**Your assignment**
Restate each of the lines given below, word for word.

Top of Dataset section

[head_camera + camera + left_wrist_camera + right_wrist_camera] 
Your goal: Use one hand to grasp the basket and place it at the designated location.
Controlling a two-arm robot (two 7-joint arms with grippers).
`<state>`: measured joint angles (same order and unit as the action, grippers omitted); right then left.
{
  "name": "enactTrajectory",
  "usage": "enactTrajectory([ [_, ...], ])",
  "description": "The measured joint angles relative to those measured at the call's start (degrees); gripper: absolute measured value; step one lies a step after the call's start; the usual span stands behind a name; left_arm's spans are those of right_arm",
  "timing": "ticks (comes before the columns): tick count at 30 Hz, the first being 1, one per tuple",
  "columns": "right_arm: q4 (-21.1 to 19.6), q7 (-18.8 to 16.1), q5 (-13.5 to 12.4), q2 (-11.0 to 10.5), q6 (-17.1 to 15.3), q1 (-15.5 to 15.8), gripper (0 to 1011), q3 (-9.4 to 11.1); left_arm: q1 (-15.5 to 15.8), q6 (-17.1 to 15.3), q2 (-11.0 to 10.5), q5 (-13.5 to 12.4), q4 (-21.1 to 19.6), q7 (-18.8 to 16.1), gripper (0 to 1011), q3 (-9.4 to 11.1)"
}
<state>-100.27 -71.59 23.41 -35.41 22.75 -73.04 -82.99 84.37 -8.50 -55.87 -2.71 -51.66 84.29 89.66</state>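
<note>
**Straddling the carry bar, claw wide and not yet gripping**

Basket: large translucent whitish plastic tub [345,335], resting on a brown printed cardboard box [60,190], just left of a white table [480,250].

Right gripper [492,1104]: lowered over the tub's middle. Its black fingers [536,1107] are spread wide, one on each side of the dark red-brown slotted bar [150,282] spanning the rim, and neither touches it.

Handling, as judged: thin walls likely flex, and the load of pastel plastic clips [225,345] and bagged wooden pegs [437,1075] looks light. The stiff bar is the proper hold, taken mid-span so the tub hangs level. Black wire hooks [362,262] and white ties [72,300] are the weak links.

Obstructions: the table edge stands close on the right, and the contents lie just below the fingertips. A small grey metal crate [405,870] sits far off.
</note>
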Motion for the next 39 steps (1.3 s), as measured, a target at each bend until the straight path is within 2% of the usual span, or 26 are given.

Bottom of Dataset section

**Expected answer**
[head_camera + camera + left_wrist_camera + right_wrist_camera] 
Your goal: Use one hand to grasp the basket and place it at the designated location.
Controlling a two-arm robot (two 7-joint arms with grippers).
`<state>`: measured joint angles (same order and unit as the action, grippers omitted); right then left.
{
  "name": "enactTrajectory",
  "usage": "enactTrajectory([ [_, ...], ])",
  "description": "The measured joint angles relative to those measured at the call's start (degrees); gripper: absolute measured value; step one lies a step after the call's start; the usual span stands behind a name; left_arm's spans are those of right_arm",
  "timing": "ticks (comes before the columns): tick count at 30 Hz, the first being 1, one per tuple",
  "columns": "right_arm: q4 (-21.1 to 19.6), q7 (-18.8 to 16.1), q5 (-13.5 to 12.4), q2 (-11.0 to 10.5), q6 (-17.1 to 15.3), q1 (-15.5 to 15.8), gripper (0 to 1011), q3 (-9.4 to 11.1); left_arm: q1 (-15.5 to 15.8), q6 (-17.1 to 15.3), q2 (-11.0 to 10.5), q5 (-13.5 to 12.4), q4 (-21.1 to 19.6), q7 (-18.8 to 16.1), gripper (0 to 1011), q3 (-9.4 to 11.1)"
}
<state>-100.27 -71.59 23.41 -35.41 22.75 -73.04 -82.99 84.37 -8.50 -55.87 -2.71 -51.66 84.29 89.66</state>
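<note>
**Straddling the carry bar, claw wide and not yet gripping**

Basket: large translucent whitish plastic tub [345,335], resting on a brown printed cardboard box [60,190], just left of a white table [480,250].

Right gripper [492,1104]: lowered over the tub's middle. Its black fingers [536,1107] are spread wide, one on each side of the dark red-brown slotted bar [150,282] spanning the rim, and neither touches it.

Handling, as judged: thin walls likely flex, and the load of pastel plastic clips [225,345] and bagged wooden pegs [437,1075] looks light. The stiff bar is the proper hold, taken mid-span so the tub hangs level. Black wire hooks [362,262] and white ties [72,300] are the weak links.

Obstructions: the table edge stands close on the right, and the contents lie just below the fingertips. A small grey metal crate [405,870] sits far off.
</note>
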Motion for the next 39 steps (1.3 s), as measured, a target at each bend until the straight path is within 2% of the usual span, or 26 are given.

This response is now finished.